Ms Hall, the claimant, sought damages for injuries she suffered following a road traffic accident on 28 November 2013. They included a traumatic brain injury with associated balance and fatigue problems, vertigo, severe migraines and post-traumatic stress disorder.
The claimant reported a multitude of limitations, including memory and concentration deficits, which impacted her ability to read, watch TV, drive alone, carry out domestic activities, play tennis and return to work as a teaching assistant.

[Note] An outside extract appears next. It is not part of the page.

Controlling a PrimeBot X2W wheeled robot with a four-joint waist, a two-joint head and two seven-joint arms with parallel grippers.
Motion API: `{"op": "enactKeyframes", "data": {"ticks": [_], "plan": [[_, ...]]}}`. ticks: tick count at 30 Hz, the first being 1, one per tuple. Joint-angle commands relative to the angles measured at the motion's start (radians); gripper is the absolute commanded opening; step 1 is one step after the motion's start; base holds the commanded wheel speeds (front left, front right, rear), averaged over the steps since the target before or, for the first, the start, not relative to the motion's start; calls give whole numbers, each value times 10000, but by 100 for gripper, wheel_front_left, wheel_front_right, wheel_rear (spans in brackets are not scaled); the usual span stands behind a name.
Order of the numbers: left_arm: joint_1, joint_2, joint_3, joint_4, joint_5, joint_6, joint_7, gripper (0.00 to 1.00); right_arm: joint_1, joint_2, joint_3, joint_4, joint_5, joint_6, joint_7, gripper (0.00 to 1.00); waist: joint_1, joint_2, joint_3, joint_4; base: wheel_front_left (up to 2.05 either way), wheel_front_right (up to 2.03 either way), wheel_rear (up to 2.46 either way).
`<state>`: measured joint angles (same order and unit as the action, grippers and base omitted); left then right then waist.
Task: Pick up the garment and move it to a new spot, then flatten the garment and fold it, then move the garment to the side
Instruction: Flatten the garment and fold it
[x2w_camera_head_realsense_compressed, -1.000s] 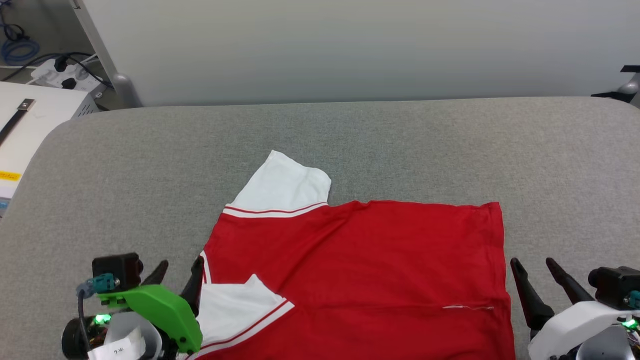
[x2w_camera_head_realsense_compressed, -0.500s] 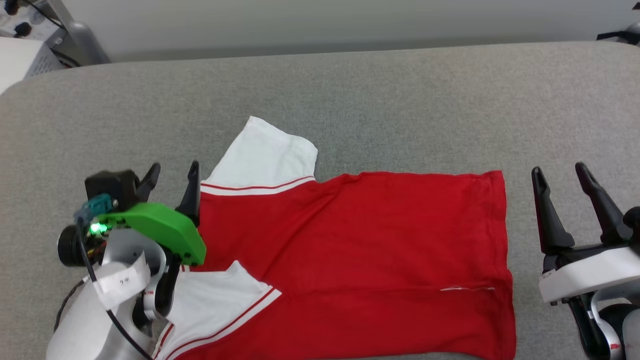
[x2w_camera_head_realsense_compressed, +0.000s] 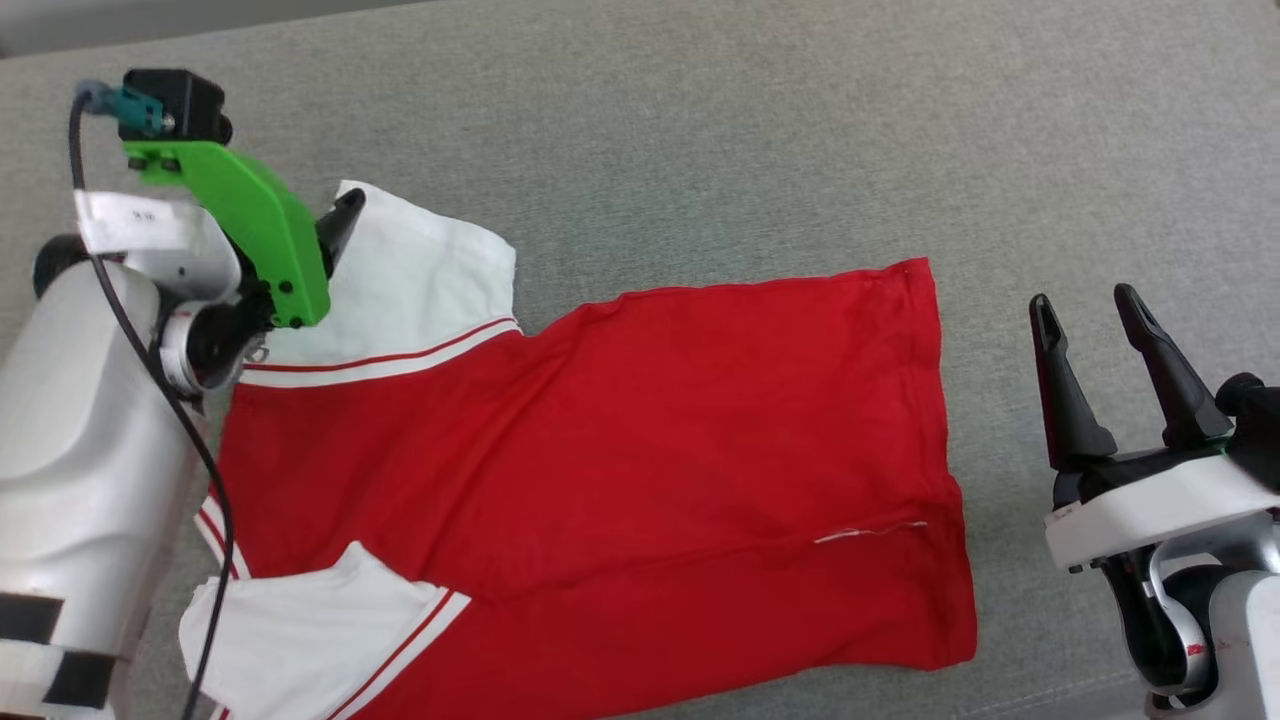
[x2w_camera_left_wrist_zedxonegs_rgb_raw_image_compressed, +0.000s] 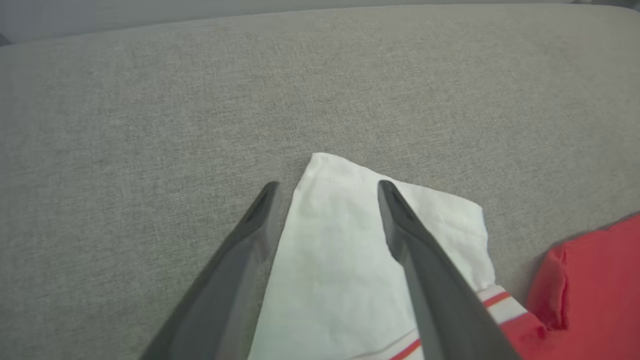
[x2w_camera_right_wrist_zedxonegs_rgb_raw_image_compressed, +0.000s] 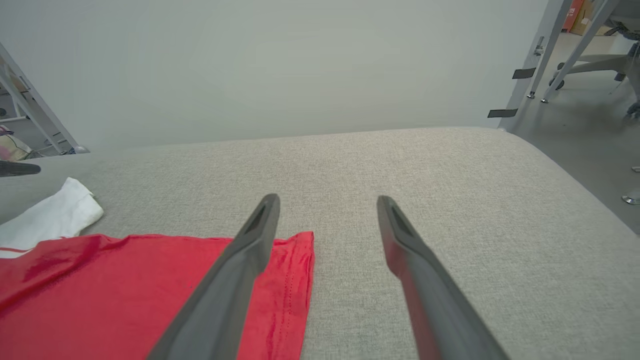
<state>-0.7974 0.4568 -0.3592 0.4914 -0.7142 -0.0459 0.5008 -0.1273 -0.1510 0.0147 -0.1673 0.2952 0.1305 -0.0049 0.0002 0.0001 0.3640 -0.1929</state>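
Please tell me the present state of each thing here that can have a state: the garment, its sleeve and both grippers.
garment: spread out on the grey cushion.
far sleeve: stretched out, lying flat.
left gripper: open, over the far sleeve's tip, holding nothing.
right gripper: open, empty, beside the hem.
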Motion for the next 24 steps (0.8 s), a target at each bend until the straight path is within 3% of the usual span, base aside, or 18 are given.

DWF successfully argued that approximately 69% of the claim was dishonest, that the dishonesty was fundamental to the claim, and that pursuant to section 57 of the Criminal Justice and Courts Act 2015, her claim should be dismissed.
Schedules of Loss
Over the course of the claim, the claimant served a number of schedules of loss which set out costings for her loss of future earnings, future care including the need for a support worker, single level accommodation, deputyship costs, services including gardening and DIY and the cost of care for her mother and youngest child. When the claimant served a third schedule of loss, some key heads of loss were withdrawn; however, she gave no explanation for their exclusion. The judge commented, "It is notable that this change in position from the first and second Schedules took place subsequent to the disclosure of the surveillance evidence".
Surveillance and Social Media Evidence
There is no doubt the claimant was involved in a serious accident, hence RSA's offer to fund rehabilitation from the outset of the case. However, RSA developed concerns regarding the extent of the claimant's alleged limitations and their clinical plausibility as reported to her treating physiotherapist and medico-legal orthopaedic expert. Surveillance was commissioned before and after the Immediate Needs Assessment (INA), and the footage grossly contradicted the claimant's alleged deficits. From there, the claimant reported escalating deficits within the context of her alleged physical, neurological, cognitive, neuro-otological and psychological injuries. Over the following years, the claimant reported such issues to clinicians, therapists, medico-legal reports and her lawyers. She rejected the defendant's costs-protective offers even after the surveillance and social media evidence had been disclosed. After a failed JSM, the parties proceeded to a 9 day trial.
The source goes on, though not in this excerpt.